EBay, PayPal see a very mobile future

EBay and its payment subsidiary PayPal’s mobile business is growing so fast that it’s hard to predict where things will end up, even months into the future. That’s one of the takeaways from the last year in which PayPal had to constantly revise its mobile payment predictions as payment volumes kept rising.

If you recall, PayPal said in the fall of 2010 that it expected to do some $ 1.5 billion in mobile payment volume for 2011 based on the $ 750 million in mobile payments it did in 2010. In April, it upped its estimate for 2011 to $ 2 billion, and then again in June, it revised its prediction, saying $ 3 billion in volume. By October, it said it now believed it was on pace to do $ 3.5 billion in mobile payment volume by the end of 2011. So how much mobile business did PayPal actually do? $ 4 billion, the company said this week at CES.

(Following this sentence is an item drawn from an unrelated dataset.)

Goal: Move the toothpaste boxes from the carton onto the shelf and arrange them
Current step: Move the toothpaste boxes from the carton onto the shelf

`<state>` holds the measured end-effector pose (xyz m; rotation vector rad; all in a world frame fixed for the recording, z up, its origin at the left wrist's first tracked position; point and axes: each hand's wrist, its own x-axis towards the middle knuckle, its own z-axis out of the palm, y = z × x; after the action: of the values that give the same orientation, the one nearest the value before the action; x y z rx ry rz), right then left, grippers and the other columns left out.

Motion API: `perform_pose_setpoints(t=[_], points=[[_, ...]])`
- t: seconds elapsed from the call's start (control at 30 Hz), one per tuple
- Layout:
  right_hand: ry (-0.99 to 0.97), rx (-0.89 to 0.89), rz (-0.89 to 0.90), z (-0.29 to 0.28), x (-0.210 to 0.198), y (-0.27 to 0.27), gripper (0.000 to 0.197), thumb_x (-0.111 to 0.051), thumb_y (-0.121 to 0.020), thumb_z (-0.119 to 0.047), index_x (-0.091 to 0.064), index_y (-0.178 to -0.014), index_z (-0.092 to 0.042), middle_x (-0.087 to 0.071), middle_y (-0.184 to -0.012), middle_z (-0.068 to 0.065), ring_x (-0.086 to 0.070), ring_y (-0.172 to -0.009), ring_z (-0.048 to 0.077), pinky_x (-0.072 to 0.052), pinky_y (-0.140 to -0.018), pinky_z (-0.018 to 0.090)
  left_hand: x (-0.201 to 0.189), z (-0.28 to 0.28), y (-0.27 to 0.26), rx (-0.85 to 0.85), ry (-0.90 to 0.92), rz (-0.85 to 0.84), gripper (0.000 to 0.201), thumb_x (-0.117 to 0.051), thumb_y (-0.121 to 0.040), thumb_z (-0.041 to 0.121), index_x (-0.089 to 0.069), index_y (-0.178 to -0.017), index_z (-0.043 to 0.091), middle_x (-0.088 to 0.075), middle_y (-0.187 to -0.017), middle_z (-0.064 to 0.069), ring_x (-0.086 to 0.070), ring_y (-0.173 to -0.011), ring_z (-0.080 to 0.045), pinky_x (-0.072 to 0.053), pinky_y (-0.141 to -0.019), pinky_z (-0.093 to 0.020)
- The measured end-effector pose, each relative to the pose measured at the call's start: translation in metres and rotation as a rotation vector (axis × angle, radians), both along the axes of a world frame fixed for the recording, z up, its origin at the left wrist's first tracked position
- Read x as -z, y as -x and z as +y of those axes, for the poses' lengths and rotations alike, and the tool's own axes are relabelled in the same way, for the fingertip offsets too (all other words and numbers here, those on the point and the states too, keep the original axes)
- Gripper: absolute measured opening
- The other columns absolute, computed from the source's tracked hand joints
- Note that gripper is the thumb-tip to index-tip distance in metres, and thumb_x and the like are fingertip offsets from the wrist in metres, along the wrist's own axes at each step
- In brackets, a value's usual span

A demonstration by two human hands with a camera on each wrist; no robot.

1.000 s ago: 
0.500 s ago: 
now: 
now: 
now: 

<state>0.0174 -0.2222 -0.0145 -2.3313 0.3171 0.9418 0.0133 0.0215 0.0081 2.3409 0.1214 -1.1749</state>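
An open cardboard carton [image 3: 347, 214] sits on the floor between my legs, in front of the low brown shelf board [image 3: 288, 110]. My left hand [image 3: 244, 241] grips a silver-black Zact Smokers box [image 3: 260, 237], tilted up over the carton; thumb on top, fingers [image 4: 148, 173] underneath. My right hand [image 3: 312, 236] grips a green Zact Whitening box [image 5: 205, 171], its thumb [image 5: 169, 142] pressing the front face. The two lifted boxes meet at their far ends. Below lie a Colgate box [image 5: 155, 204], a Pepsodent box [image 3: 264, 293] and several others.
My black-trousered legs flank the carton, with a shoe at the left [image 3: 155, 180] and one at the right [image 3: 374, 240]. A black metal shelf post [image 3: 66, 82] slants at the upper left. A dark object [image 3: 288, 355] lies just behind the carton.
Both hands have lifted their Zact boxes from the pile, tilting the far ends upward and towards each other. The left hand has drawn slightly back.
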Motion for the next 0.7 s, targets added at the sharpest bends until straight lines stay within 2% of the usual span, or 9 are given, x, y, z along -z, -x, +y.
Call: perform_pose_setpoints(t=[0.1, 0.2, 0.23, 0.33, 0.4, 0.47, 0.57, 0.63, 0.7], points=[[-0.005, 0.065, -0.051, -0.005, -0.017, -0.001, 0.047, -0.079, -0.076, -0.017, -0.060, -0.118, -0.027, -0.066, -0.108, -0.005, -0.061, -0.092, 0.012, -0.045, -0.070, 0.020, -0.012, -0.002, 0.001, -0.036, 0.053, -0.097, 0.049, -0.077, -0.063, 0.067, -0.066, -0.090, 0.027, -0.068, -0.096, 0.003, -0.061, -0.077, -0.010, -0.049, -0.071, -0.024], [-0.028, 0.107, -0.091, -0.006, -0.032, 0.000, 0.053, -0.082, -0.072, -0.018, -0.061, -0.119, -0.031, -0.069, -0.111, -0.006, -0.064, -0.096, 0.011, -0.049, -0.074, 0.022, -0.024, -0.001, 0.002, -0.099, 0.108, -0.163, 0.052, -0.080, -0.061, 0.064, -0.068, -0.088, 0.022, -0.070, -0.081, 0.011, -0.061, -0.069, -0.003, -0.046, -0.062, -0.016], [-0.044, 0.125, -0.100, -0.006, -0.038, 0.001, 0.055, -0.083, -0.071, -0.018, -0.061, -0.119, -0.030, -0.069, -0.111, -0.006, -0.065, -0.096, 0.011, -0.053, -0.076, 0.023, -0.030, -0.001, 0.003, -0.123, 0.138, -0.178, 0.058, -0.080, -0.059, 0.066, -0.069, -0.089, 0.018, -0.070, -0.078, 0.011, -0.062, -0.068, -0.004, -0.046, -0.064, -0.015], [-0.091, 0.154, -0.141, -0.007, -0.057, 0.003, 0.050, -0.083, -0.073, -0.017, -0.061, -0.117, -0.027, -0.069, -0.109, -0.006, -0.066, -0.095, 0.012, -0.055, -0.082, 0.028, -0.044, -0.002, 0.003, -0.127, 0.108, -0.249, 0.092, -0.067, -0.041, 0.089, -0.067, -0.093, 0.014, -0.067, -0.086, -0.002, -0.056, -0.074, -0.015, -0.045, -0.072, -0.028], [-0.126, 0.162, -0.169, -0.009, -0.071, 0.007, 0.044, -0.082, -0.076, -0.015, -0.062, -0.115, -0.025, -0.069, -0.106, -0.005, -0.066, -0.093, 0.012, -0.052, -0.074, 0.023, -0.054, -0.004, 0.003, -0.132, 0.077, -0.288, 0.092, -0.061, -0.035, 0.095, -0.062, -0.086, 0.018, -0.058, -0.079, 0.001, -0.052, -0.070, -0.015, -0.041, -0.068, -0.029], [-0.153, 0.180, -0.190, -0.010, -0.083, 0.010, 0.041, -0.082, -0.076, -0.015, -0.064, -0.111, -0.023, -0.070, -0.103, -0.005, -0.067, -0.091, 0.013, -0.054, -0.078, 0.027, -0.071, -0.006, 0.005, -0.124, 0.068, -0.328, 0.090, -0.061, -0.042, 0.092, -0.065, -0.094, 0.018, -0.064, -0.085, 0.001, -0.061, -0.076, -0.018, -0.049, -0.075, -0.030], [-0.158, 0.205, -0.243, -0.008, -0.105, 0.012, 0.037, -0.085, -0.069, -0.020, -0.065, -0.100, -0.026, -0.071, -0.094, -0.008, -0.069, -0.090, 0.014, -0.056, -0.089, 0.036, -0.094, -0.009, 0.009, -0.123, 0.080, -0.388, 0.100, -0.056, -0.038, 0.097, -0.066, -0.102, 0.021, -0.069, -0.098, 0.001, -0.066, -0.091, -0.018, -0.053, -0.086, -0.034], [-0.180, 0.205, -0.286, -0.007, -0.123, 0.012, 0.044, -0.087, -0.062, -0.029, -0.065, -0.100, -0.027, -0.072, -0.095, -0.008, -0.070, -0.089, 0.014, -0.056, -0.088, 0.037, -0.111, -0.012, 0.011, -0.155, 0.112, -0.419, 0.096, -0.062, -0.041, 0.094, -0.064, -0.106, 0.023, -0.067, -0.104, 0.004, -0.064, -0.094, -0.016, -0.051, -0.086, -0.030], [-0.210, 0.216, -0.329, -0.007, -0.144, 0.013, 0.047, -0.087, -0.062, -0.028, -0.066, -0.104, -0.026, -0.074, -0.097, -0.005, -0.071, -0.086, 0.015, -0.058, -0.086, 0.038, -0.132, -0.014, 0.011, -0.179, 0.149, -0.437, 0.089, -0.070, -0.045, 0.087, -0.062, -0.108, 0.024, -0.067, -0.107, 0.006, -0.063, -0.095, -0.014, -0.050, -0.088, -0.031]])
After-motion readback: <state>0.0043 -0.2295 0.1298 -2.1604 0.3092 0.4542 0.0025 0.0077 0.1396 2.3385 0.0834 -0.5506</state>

This isn’t about calling out PayPal for faulty predictions, but to point out that mobile is growing far faster than the company imagined. Mobile payment volume went from $ 750 million in 2010 to $ 4 billion a year later. That highlights the shift that’s happening as more and more payments, transactions and business flows through mobile devices.

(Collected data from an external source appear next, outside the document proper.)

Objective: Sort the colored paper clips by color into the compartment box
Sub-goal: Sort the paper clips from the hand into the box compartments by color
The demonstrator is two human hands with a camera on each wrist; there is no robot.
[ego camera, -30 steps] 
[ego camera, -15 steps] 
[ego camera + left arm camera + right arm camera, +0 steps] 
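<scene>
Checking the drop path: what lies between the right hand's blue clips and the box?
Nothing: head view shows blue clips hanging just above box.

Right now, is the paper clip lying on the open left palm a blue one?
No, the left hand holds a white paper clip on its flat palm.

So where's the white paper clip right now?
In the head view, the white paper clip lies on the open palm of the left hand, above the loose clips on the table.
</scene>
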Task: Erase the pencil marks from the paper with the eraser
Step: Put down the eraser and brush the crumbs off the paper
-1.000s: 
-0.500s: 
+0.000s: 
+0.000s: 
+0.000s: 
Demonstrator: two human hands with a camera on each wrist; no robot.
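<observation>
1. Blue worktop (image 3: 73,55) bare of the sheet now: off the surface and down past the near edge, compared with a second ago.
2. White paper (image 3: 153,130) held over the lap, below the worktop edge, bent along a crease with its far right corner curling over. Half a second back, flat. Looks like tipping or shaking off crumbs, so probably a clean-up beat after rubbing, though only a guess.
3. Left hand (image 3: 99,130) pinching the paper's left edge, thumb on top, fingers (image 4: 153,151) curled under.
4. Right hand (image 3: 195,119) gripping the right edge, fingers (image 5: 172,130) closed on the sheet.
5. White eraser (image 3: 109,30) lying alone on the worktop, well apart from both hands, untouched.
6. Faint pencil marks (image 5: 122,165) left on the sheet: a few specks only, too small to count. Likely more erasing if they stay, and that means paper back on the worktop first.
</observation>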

EBay is also seeing this first hand. It did nearly $ 2 billion in mobile gross merchandise value in 2010, and then recorded $ 5 billion last year. Now, eBay is predicting it will do $ 8 billion in mobile GMV and PayPal will do $ 7 billion in mobile payment volume this year. Those numbers are a fraction of what the company does in total GMV on eBay and payment volume via PayPal, but the projected growth is very big, outpacing the company’s overall growth, and it reflects just how fast mobile is expanding. And if the past year is any indication, eBay could be very well be off in terms of how much volume actually flows through mobile.

We saw that this holiday season was boosted by mobile in a big way. IBM  reported earlier this week that 14.6 percent of all online sessions on a retailer’s site in December came from a mobile device, compared to 5.6 percent over the same period in 2010. IBM also said that sales from mobile devices doubled, reaching 11 percent of all online purchases versus 5.5 percent in December 2010. That no doubt helped online retails sales grow by 7.5 percent in December over the previous year.

This shift to mobile is increasingly going to become the norm, not just a holiday phenomenon. People are turning to mobile devices and they’re getting very comfortable with the idea of buying and paying through them. EBay is seeing this in a big way, but others will too if they aren’t already.